Shock waves are rapid compression waves created in the air that travel faster than the normal speed of sound. It occurs when gunpowder explodes or an object flies at supersonic speeds. A current that reaches its maximum value and disappears in a short period of time, from 1/1000 to 1/1 millionth of a second. It refers to the electric current that occurs when lightning strikes.
In other words, it refers to a wave generated by a strong impact, and is a compression wave with large amplitude accompanied by large changes in pressure, temperature, and density.
Extracorporeal shock wave therapy treats chronic diseases within the body by artificially generating shock waves outside the body and applying mechanical stimulation to the body.
Extracorporeal shock waves are used to treat a variety of diseases, and are also used to treat various joint diseases such as tennis elbow and golf elbow, plantar fasciitis, Achilles tendinitis, muscle pain, and calcific tendinitis that occur in the feet, as well as kidney or ureteral stones.
Piezoelectric effect
When ultrasonic waves are emitted into the human body, human tissues vibrate slightly, causing various medical phenomena. Vibration is used to activate or destroy human cells, and image diagnosis is possible using reflection characteristics between tissues. Additionally, it is possible to diagnose the heart, fetus, etc. using the Doppler effect.

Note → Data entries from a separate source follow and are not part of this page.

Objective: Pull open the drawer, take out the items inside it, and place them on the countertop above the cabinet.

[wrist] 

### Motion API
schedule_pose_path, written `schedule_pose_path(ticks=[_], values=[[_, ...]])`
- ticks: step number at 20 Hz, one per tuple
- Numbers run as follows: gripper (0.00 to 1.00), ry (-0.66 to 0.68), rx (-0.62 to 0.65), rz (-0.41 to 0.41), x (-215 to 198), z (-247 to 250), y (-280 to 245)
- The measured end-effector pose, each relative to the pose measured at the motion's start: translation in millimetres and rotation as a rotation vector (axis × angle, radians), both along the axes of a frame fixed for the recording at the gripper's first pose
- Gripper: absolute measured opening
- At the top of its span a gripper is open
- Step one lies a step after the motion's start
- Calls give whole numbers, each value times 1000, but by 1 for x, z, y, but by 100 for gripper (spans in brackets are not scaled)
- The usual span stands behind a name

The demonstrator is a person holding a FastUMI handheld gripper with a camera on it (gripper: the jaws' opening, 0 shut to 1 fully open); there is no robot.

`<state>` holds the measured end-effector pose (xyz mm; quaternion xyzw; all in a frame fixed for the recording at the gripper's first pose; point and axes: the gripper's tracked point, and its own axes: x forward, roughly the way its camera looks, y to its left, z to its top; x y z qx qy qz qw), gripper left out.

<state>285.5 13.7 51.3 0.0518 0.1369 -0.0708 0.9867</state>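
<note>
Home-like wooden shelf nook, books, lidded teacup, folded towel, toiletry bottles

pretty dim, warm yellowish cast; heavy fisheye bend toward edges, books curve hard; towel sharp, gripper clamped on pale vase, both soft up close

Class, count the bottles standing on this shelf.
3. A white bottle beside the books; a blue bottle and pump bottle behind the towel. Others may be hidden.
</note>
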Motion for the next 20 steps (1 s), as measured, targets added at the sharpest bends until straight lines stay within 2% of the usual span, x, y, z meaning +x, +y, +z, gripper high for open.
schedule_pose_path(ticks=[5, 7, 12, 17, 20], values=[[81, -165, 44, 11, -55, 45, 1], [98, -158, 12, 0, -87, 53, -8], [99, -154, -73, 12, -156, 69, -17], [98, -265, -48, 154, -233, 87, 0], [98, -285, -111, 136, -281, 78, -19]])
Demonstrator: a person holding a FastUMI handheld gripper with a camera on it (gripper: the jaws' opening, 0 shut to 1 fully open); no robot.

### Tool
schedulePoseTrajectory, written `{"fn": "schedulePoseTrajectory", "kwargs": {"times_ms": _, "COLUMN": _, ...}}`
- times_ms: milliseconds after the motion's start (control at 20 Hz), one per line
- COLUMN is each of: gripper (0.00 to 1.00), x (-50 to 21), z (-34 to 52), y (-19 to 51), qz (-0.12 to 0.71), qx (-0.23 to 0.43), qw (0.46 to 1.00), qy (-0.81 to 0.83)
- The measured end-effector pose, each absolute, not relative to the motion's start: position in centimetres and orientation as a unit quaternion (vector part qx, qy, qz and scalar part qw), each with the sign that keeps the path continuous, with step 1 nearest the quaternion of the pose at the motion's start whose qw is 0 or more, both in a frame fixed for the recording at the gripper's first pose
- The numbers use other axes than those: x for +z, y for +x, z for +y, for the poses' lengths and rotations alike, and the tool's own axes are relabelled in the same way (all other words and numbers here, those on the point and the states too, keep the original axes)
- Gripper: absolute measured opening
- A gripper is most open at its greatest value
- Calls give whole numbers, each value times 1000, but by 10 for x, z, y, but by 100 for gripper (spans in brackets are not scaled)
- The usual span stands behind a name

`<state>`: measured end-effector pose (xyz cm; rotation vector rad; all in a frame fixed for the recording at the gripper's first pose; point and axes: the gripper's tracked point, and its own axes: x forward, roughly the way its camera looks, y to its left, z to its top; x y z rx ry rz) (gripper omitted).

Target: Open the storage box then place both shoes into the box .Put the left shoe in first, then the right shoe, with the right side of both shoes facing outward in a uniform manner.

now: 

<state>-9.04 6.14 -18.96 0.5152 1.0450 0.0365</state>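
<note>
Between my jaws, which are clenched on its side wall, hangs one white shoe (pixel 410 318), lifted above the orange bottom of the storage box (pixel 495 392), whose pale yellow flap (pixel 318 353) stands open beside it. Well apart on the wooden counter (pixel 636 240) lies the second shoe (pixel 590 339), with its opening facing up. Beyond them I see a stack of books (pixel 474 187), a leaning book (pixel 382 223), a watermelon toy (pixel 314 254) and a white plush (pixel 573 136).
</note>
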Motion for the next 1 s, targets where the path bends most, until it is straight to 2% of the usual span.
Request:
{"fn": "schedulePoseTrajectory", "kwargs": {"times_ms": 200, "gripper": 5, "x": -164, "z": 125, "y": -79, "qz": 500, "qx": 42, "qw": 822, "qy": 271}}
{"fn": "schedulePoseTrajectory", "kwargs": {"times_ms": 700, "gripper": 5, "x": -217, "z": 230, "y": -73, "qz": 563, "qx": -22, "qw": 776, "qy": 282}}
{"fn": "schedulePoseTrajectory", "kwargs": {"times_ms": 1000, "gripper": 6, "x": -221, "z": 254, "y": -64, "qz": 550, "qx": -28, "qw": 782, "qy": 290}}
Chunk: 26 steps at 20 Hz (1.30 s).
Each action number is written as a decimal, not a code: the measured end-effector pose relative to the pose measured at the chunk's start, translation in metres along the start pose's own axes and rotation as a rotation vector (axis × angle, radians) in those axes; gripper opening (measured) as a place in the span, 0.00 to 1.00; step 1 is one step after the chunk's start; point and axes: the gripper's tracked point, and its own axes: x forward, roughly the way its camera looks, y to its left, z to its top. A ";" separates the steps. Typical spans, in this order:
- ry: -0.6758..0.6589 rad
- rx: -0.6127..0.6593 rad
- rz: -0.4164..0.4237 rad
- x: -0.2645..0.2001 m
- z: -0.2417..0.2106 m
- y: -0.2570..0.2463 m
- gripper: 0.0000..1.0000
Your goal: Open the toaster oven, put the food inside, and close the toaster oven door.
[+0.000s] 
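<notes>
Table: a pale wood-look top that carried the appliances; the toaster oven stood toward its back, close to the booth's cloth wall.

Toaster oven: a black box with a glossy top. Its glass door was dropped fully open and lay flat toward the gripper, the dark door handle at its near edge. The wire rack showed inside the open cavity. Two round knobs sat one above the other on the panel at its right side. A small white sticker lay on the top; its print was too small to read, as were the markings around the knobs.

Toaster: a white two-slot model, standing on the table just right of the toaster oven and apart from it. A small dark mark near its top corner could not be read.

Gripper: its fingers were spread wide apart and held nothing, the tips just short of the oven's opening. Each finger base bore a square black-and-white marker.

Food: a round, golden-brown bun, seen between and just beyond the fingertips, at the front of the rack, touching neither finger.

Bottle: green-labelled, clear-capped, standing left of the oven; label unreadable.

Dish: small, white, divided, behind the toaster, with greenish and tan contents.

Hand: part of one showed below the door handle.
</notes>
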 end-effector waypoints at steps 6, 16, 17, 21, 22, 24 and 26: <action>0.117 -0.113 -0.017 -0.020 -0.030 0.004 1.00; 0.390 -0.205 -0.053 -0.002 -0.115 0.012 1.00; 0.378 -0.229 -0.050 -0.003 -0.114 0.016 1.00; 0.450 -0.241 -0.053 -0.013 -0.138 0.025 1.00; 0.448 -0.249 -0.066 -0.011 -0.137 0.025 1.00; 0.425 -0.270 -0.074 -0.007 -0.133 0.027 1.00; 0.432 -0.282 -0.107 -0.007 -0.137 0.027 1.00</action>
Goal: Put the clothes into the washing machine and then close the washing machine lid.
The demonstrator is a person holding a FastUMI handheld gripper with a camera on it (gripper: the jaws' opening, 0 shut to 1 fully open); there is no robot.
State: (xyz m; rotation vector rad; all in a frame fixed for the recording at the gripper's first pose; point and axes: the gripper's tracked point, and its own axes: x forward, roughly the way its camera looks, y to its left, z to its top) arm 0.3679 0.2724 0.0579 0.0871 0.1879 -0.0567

Electromagnetic induction phenomenon
The electromagnetic induction phenomenon uses the force (Lorenz force) received by electrons in a magnetic field in the same way as a dynamic speaker. It has low efficiency in high frequency areas and is not used often these days.
Magnetostriction phenomenon
When a coil is wound around a ferrite structure and current flows, a natural frequency determined by the physical properties or resonance of the structure is generated, generating sound waves. This phenomenon is called magnetostriction.
Piezoelectric effect
The piezoelectric effect can be divided into the positive effect (Figure 1 below), in which an electric charge is generated when external pressure is applied to the piezoelectric element, and the reverse effect (Figure 2 below), in which deformation occurs when voltage is applied.
Piezoelectric elements include natural materials such as crystal and Rossell’s salt, barium titanate (BaTiO3), or lead titanate (PbZrTiO3, PZT), but recently, PZT, which has the best characteristics, is mainly used.
piezoelectric effect( picture 1 )
Inverse piezoelectric effect ( picture 2 )
Characteristic of piezoelectric
Almost all solid substances have a crystal structure. Among the 32 point groups, 20 asymmetric groups with electrically insulating properties have piezoelectric properties. Among these, 10 groups are pyroelectric crystals that have spontaneous polarization (a property in which polarization occurs when the temperature changes), and the direction of polarization that changes due to an electric field is called ferroelectricity. The piezoelectric phenomenon exists in ferroelectric crystals. The representative crystal structure of a ferroelectric is shown in the figure below.
It has a structure where Ti/Zr ions are at the center of the hexahedron, Pb is at the vertices, and oxygen is at the center of each of the six sides. (Perovskite structure) This material is called PZT and is the most representative piezoelectric material. At room temperature, as shown on the right side of the picture, the Ti/Zr ions are not located exactly in the center but slightly above. As a result, a dipole exists, and when an electric field is applied, the dipole expands and contracts, resulting in piezoelectric properties. Because of these characteristics, there may be positive and negative effects of piezoelectricity. Above the Curie temperature (approximately 330°C for PZT), it is located in the exact center as shown in the picture on the left and loses its piezoelectric properties.
To quantitatively formalize the piezoelectric phenomenon, the piezoelectric equation, which can be expressed through electro-mechanical conversion factors, is used, but since this becomes a bit complicated, it will be omitted here.
Polarization
Ferroelectrics such as PZT are lumped together to form crystals through a solid-state reaction through sintering, and have a dipole arrangement as shown in the left picture below. When a strong DC electric field is applied here, the dipoles are aligned in the direction of the electric field, resulting in a state as shown in the center picture below. Even after the external electric field is removed, residual polarization exists as shown in the picture on the right below, so this ferroelectric material finally acquires piezoelectric properties. This process is called polarization.